Prompt
Leaving out every picture, retype the lines below from the top through the one that contains "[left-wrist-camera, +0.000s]".

Input records
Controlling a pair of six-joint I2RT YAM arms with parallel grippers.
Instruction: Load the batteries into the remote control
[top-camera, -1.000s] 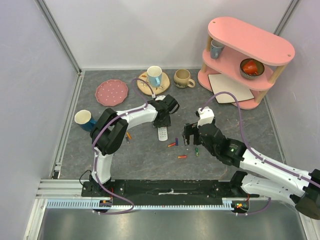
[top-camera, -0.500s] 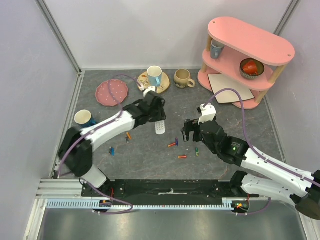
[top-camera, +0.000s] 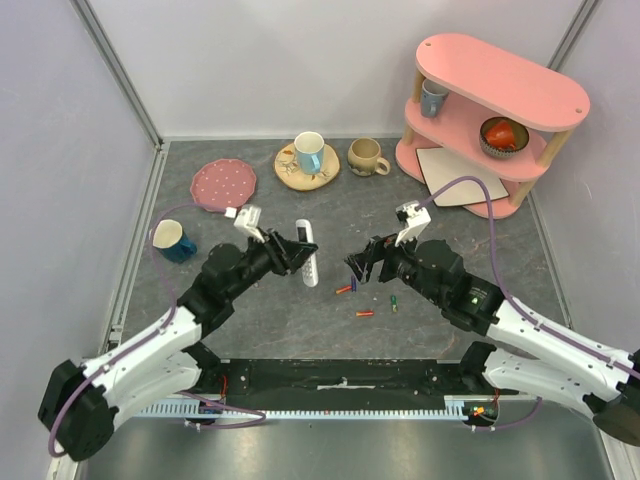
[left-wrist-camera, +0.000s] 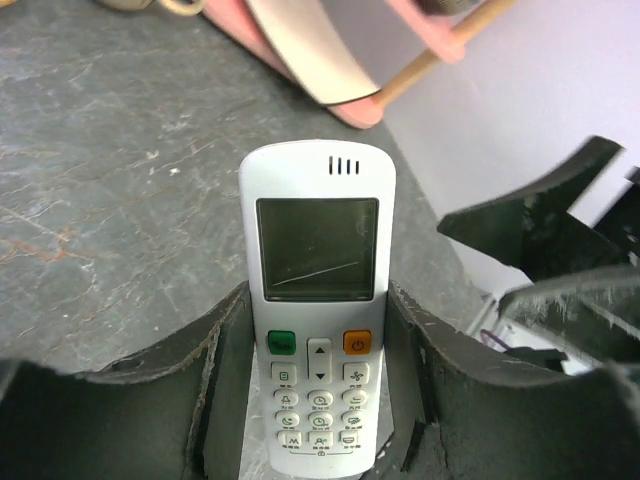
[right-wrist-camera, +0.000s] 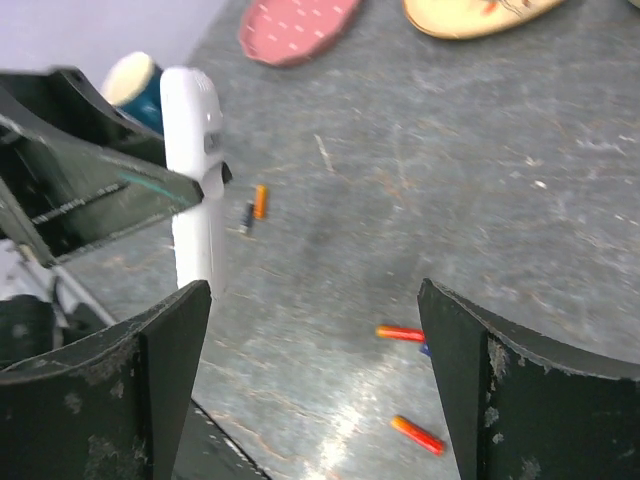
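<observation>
The remote control (top-camera: 306, 252) is a slim white handset held off the table, with my left gripper (top-camera: 288, 253) shut on its lower half. In the left wrist view its screen and buttons (left-wrist-camera: 318, 235) face the camera and my left gripper (left-wrist-camera: 318, 300) clamps both its sides. My right gripper (top-camera: 364, 265) hovers open just to its right, turned toward it. In the right wrist view that gripper (right-wrist-camera: 315, 300) holds nothing and the remote (right-wrist-camera: 195, 170) stands at upper left. Batteries lie on the table: red (top-camera: 344, 289), purple (top-camera: 353, 284), red (top-camera: 365, 313), green (top-camera: 393, 303).
A blue mug (top-camera: 173, 240) stands left and a pink dotted plate (top-camera: 223, 184) lies behind it. A cup on a wooden saucer (top-camera: 308, 160) and a beige mug (top-camera: 366, 156) stand at the back. A pink shelf (top-camera: 490, 120) with a beige board (top-camera: 458, 188) fills the back right.
My left arm has swung back toward its base, lifting the remote off the table and carrying it left. My right gripper has risen and tilted toward the remote.
</observation>
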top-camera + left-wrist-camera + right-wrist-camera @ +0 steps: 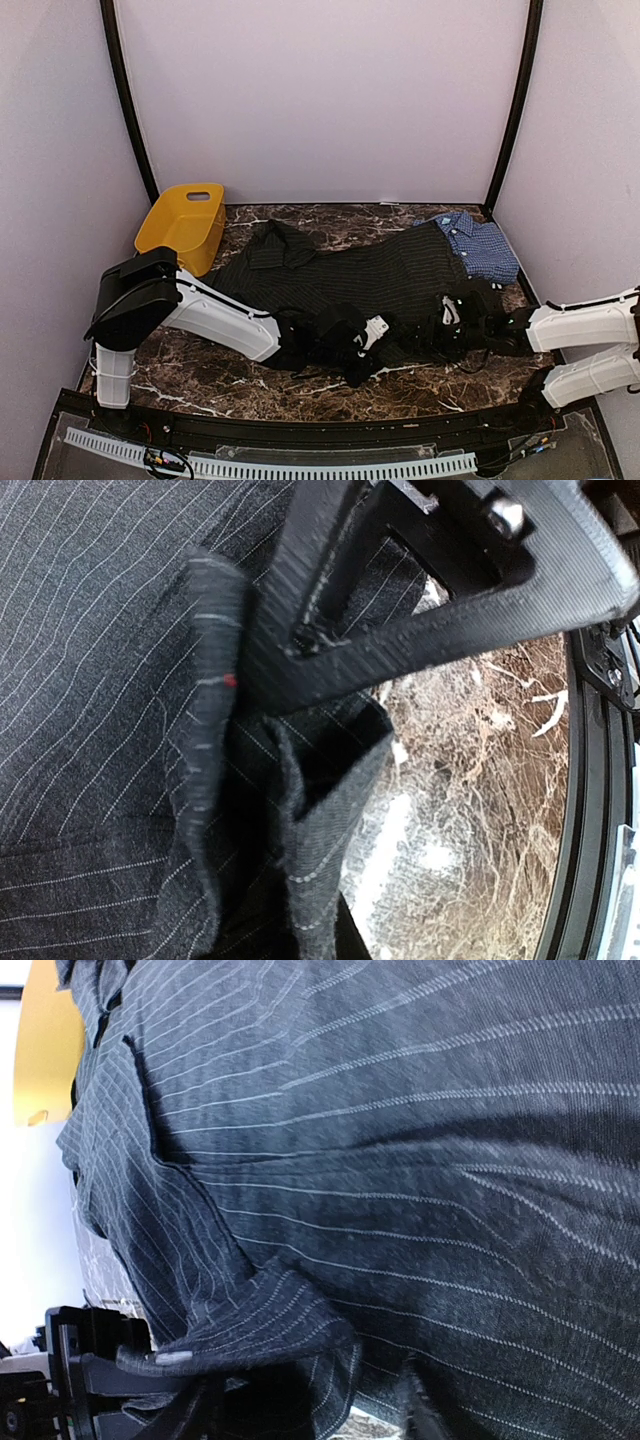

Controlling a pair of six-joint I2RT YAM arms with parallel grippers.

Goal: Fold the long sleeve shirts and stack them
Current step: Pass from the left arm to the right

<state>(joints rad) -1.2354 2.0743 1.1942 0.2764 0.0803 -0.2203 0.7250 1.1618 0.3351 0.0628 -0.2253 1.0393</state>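
Where pinstriped black shirt (pixel 370 270) crumples, veined marble table (pixel 250 385)

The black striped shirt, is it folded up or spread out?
Mostly spread: the black shirt lies wide across the marble table, only its near edge bunched.

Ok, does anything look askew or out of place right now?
The blue checked shirt sits crumpled in the far right corner, and the black pinstriped shirt lies askew, its near edge bunched. Nothing looks damaged.
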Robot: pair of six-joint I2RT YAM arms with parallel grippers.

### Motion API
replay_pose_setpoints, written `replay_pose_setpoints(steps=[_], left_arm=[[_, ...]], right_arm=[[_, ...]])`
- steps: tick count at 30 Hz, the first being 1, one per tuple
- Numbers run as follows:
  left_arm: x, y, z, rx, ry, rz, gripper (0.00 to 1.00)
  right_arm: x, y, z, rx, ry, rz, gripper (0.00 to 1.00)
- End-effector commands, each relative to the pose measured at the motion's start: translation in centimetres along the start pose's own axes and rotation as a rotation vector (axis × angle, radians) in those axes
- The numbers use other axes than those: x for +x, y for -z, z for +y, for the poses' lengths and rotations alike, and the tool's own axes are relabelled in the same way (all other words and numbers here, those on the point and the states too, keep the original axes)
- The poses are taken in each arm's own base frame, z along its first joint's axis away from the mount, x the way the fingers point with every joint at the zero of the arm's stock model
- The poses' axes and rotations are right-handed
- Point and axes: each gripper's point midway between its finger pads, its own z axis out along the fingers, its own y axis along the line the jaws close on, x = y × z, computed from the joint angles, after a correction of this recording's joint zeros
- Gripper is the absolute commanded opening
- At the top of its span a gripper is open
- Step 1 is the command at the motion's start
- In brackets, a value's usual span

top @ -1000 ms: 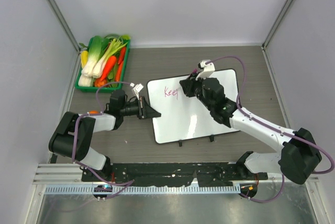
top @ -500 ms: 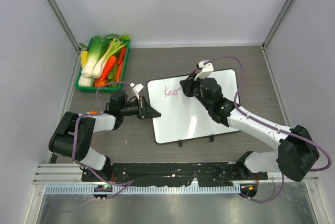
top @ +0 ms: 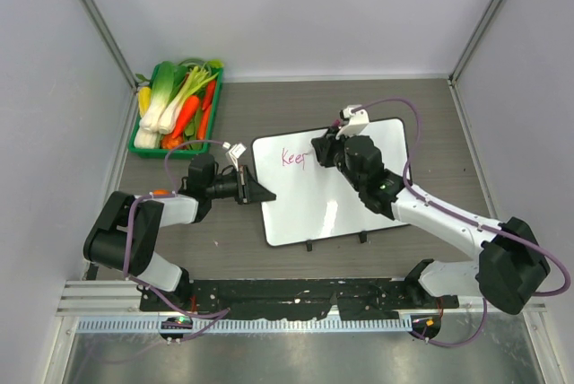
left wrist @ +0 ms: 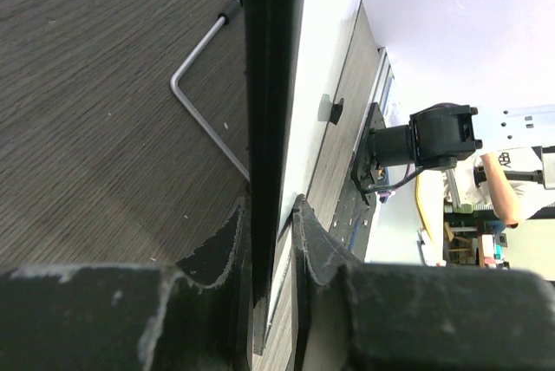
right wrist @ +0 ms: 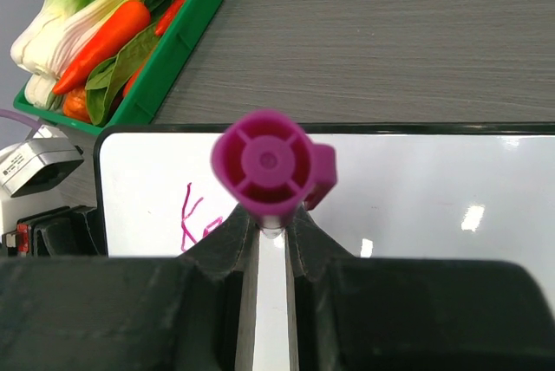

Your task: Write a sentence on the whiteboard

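Grey wood-grain table [top: 269,106], white walls. Whiteboard [top: 359,209] sits mid-table and looks light, stiff and slick. Left gripper [left wrist: 267,213] pinches its thin left rim, likely the best hold. Right gripper [right wrist: 270,228] is clamped on a magenta marker [right wrist: 264,163].

The top camera is looking down from high above the near edge of the table [top: 296,106], taking in all of it. The left wrist camera is sitting right against the whiteboard [left wrist: 276,85], looking along its thin edge toward the table's near side. The right wrist camera is looking over the purple marker [right wrist: 264,163] at the whiteboard and the green tray [right wrist: 178,50]. All three are showing the whiteboard; the top and right wrist views are sharing the green tray.
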Motion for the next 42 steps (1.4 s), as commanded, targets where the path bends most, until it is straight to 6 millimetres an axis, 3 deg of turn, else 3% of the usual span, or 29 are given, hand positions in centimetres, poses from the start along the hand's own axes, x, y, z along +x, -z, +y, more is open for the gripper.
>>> replay_pose_setpoints(steps=[1,9,20,36,42], left_arm=[[1.8,-0.1,4.4,-0.194,0.017,0.013,0.00],[1.8,-0.1,4.4,-0.195,0.017,0.012,0.00],[1.9,-0.1,4.3,-0.193,0.013,0.014,0.00],[1.8,-0.1,4.3,-0.195,0.014,0.012,0.00],[1.9,0.0,4.3,-0.196,0.012,0.010,0.00]], right_arm=[[0.0,0.6,-1.7,0.059,0.022,-0.011,0.01],[1.2,0.9,-1.2,0.018,0.016,0.024,0.01],[1.4,0.6,-0.3,-0.024,-0.037,0.020,0.01],[0.0,0.7,0.6,-0.071,-0.087,-0.024,0.01],[-3.1,2.7,-0.4,-0.114,-0.163,-0.094,0.01]])
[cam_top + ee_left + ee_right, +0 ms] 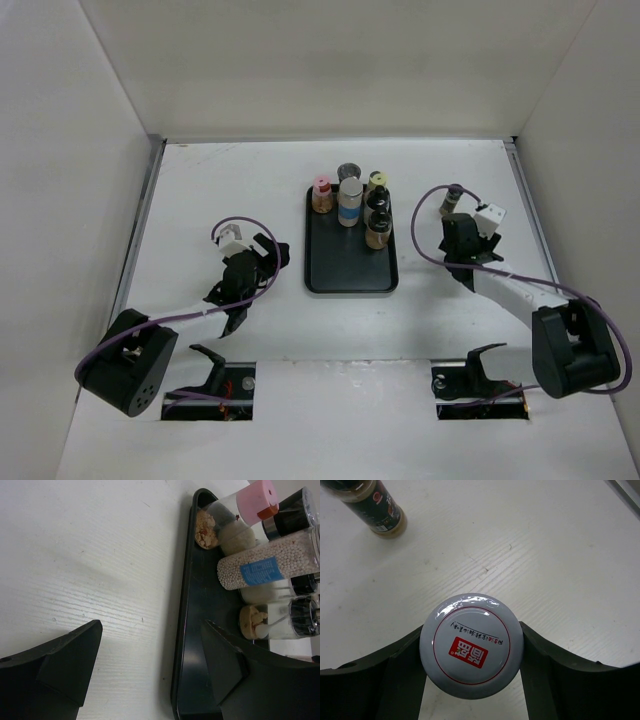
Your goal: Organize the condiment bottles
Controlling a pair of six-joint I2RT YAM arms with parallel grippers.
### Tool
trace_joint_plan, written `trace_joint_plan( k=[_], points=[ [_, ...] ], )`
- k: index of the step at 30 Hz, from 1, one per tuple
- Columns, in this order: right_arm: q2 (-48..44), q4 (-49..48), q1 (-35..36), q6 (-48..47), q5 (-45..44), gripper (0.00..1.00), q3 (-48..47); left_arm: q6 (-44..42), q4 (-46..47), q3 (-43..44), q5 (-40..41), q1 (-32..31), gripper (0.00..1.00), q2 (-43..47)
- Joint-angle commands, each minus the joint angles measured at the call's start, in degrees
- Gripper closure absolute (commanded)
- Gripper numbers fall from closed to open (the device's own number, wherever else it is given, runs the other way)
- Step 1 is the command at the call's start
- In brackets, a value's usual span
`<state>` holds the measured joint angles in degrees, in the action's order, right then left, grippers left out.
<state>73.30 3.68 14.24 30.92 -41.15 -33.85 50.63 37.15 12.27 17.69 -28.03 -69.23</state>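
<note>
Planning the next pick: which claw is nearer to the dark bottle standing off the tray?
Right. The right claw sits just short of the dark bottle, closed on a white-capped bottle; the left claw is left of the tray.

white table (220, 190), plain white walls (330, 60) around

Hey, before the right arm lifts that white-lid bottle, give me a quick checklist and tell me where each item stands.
1. Right gripper touches both sides of the white-lid bottle: ok.
2. Bottle centred in the gripper: ok.
3. Grip firm enough to lift: cannot tell.
4. Bare room on the tray, near half: ok.
5. Left gripper open, empty, at the tray's left edge: ok.
6. Dark bottle stands apart from the gripped one: ok.
</note>
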Motion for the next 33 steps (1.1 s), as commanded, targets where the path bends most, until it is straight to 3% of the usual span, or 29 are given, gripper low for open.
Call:
trace_joint_plan(
  k=[1, 8, 14, 21, 33],
  points=[
    [-0.6, -5.4, 0.2, 0.5, -1.3, 0.36, -0.1, 0.5, 3.0, 0.8, -0.6, 0.1, 0.21, 0.0],
    [-11.5, -0.4, 9.5, -0.4, -2.6, 0.4, 0.4, 0.5, 3.1, 0.8, -0.4, 0.0, 0.21, -0.1],
    [-16.7, 1.2, 22.3, 3.7, -0.1, 0.4, -0.4, 0.6, 3.4, 1.0, -0.5, 0.0, 0.21, -0.6],
    [-5.1, -7.7, 32.3, 2.8, 1.8, 0.39, -6.5, 0.6, 3.4, 0.6, -0.5, 0.1, 0.21, 0.1],
    [9.3, -16.2, 33.5, -2.4, 1.2, 0.37, -11.6, 0.6, 3.4, 0.8, -0.6, 0.1, 0.21, -0.5]
  ],
)
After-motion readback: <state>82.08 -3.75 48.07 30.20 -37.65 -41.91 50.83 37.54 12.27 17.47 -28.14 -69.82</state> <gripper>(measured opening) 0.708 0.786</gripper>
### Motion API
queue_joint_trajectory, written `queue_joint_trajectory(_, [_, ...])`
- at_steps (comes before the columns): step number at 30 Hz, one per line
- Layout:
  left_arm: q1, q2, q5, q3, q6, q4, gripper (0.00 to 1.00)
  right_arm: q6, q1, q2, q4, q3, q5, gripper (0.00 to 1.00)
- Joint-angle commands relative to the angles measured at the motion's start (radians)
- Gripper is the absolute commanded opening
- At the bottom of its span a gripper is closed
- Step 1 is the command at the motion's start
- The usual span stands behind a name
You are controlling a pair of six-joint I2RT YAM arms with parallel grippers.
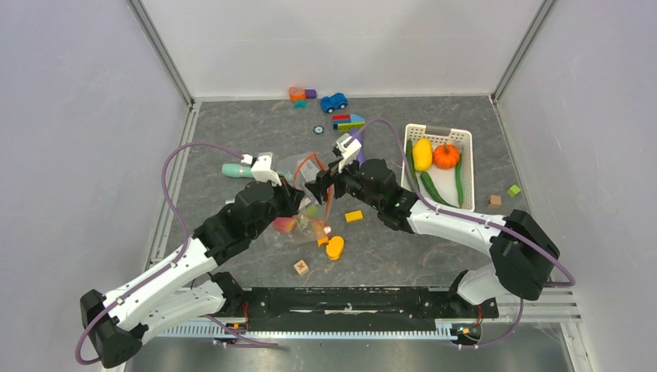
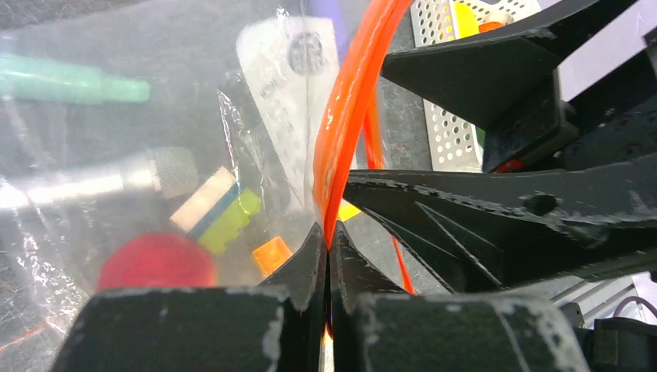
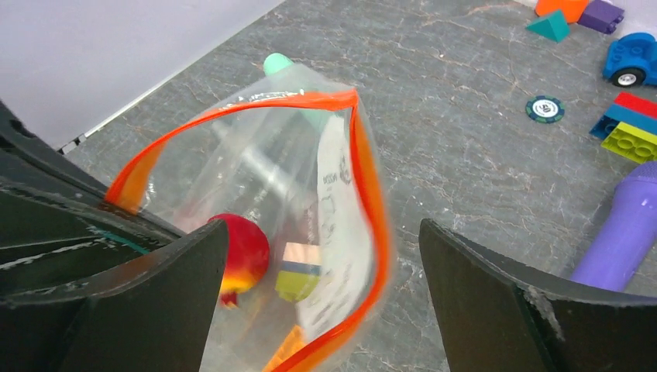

Answer below
Controlling a pair of six-joint I2RT YAM arms with parallel grippers.
Instruction: Load the batteries into the remote control
[top-camera, -1.000s] 
[top-camera, -0.500s] 
[top-camera, +0.000s] 
[left-wrist-camera, +0.000s] 

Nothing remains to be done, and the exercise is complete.